ANNEA LOCKWOOD: BREAKING THE SURFACE

(Lovely Music LCD 2082 http://www.lovely.com)

Annea Lockwood, originally from New Zealand, but based in the USA since the mid-70s, continues to be one of the most far-reaching conceptual thinkers in contemporary music. This is a very profound CD, and its also one that's extremely hard listening. It demands exact attention if its qualities are to be appreciated. There are only two pieces on the CD, each 25 minutes long, and each for a male voice with accompaniment of environmental sounds. Both pieces concern transformations; in the first, the transformation of consciousness that takes place in shamanism, in the second, the transformation of death. Duende, the first work, is a 1997 collaboration between vocalist / improviser Thomas Buckner and Lockwood.
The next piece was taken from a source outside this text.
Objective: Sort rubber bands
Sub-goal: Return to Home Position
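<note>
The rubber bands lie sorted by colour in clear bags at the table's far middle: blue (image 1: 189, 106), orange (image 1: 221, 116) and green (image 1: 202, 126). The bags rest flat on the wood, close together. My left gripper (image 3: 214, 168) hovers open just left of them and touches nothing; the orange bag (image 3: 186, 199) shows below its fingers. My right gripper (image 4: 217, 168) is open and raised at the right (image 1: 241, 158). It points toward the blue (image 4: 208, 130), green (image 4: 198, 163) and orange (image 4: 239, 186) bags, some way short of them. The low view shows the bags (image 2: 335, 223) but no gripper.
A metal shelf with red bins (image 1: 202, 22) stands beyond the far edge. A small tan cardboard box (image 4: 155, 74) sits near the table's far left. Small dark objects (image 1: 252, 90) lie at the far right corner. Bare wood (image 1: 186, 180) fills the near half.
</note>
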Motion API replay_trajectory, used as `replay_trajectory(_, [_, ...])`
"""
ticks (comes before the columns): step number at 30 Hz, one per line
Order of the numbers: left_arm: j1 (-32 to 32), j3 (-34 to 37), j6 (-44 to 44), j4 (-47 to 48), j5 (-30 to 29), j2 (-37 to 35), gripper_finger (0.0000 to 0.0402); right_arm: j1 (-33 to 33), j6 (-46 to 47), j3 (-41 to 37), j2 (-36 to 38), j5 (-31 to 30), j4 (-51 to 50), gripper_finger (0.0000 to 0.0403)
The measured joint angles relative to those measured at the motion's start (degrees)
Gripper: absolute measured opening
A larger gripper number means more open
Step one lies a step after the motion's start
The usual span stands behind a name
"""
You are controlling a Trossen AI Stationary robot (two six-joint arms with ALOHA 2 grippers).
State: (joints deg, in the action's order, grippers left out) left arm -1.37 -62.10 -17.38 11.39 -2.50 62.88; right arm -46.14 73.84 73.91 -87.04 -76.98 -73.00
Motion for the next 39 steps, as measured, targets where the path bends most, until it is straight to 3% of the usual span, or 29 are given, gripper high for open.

In this work, Lockwood recorded the sounds Buckner had developed for his own use in his improvising, and structured them on tape, making a kind of improvising score for him. Buckner has a fine operatic baritone - he features prominently in many of Robert Ashley's operas - but the extended vocal techniques used in this piece are an much more complex and exciting than anything I've heard him do previously. He says that each run-through of the piece, practice or performance, has been a transforming experience for him, and I can hear, on the basis of this sparse and striking performance, how that must be the case. Delta Run, from 1979-81, is a collaboration between the late sculptor Walter Wincha and Lockwood. On the day before his death in 1979, at age 30, Wincha talked to Lockwood about his attitudes to his upcoming death. The serenity and acceptance in his voice are extremely moving, as he talks, often with extreme difficulty, about his feelings. Accompanying this are the gentlest of environmental sounds, breath sounds, rain, etc. In another context, these long environmental stretches might be questioned, but here, they establish the pace of communication, one that is slowing down gradually, to an inevitable ceasing. At the conclusion of this CD, with its voyages into shamanic and the near-death states, I was deeply moved. I still have only one comment on this CD: a soft, hushed, "wow".